I tried to parse some html page :
<div class="gs_r"><h3 class="gs_rt"><span class="gs_ctc">[BOOK]</span> <a href="http://exampleA.com" onmousedown="return scife_clk(this.href,'','res','1')">titleA</a></h3><div class="gs_ggs gs_fl"><a href="http://exampleApdf.pdf" onmousedown="return scife_clk(this.href,'gga','gga','1')">
<div class="gs_r"><h3 class="gs_rt"><span class="gs_ctc">[BOOK]</span> <a href="http://exampleB.com" onmousedown="return scife_clk(this.href,'','res','1')">titleB</a></h3><div class="gs_ggs gs_fl"><a href="http://exampleB.doc" onmousedown="return scife_clk(this.href,'gga','gga','1')">
From that html page, we can get informations: links of pages (http://exampleA.com,http://exampleB.com), titles (titleA, titleB), links of documents (http://exampleApdf.pdf,http://exampleB.doc) But, I just want to get the informations of documents that have pdf link. so from that example, I just want to get : http://exampleA.com, titleA, http://exampleApdf.pdf. I've trying, but it gives me blank result.
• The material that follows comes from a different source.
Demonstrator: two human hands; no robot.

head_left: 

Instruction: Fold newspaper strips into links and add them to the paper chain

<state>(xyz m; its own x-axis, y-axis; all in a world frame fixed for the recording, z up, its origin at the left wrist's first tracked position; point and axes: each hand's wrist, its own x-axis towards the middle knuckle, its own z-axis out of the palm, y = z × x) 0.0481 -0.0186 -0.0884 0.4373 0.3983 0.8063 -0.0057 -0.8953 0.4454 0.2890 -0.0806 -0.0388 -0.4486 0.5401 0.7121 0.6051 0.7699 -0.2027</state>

How can I them? thank you ! :) here's the code :
<?php
include 'simple_html_dom.php';
$url = 'http://scholar.google.com/scholar?hl=en&q=data+mining&btnG=&as_sdt=1%2C5&as_sdtp=';
$html = file_get_html($url);
foreach($html->find('div[class=gs_ggs gs_fl]')as $pdfLink){
if (preg_match('/\.pdf$/i', $pdfLink)) {
$html2->find('span[class=gs_ctc]');
echo $html2.$pdfLink;
}
}
?>